◆ PROBLEM DETAILS: In the listing below, find the line with "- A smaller" and the line with "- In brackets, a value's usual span". Repeat those two lines and all lines between them exactly.
== DATA BLOCK ==
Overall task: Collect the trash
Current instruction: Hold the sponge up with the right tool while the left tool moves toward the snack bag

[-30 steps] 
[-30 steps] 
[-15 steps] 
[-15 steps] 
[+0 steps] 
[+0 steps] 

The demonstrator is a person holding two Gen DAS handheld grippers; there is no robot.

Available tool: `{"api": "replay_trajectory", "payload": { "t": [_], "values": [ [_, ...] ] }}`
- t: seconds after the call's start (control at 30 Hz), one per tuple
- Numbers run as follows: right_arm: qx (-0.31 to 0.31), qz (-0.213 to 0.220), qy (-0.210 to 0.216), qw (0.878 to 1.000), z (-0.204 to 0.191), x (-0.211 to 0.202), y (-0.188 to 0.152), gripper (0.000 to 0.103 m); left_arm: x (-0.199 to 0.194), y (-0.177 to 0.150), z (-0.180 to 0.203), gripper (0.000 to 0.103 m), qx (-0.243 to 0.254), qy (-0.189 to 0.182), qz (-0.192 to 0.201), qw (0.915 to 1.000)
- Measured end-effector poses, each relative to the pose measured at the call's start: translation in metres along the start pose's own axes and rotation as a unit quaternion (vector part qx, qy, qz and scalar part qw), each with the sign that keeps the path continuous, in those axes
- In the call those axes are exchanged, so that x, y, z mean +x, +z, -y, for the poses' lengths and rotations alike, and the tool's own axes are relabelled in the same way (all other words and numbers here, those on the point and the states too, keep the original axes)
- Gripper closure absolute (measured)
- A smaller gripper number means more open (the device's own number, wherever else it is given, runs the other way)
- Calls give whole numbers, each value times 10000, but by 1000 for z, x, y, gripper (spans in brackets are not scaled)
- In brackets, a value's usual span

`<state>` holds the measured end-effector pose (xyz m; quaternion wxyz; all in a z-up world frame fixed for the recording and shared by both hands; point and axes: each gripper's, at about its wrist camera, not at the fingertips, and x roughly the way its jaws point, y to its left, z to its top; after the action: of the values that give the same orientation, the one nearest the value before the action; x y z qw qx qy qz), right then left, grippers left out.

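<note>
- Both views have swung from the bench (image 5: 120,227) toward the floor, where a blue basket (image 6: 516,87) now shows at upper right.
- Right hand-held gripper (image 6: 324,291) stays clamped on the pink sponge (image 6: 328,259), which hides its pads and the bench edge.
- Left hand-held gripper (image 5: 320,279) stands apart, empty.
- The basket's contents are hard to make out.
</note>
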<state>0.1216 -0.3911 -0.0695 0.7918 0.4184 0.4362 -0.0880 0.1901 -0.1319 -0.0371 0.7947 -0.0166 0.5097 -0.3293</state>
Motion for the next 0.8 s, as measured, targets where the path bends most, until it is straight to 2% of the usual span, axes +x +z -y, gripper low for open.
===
◆ RESPONSE FOR THIS EXERCISE:
- A smaller gripper number means more open (the device's own number, wherever else it is given, runs the other way)
- Calls give whole numbers, each value times 10000, but by 1000 for z, x, y, gripper (spans in brackets are not scaled)
- In brackets, a value's usual span

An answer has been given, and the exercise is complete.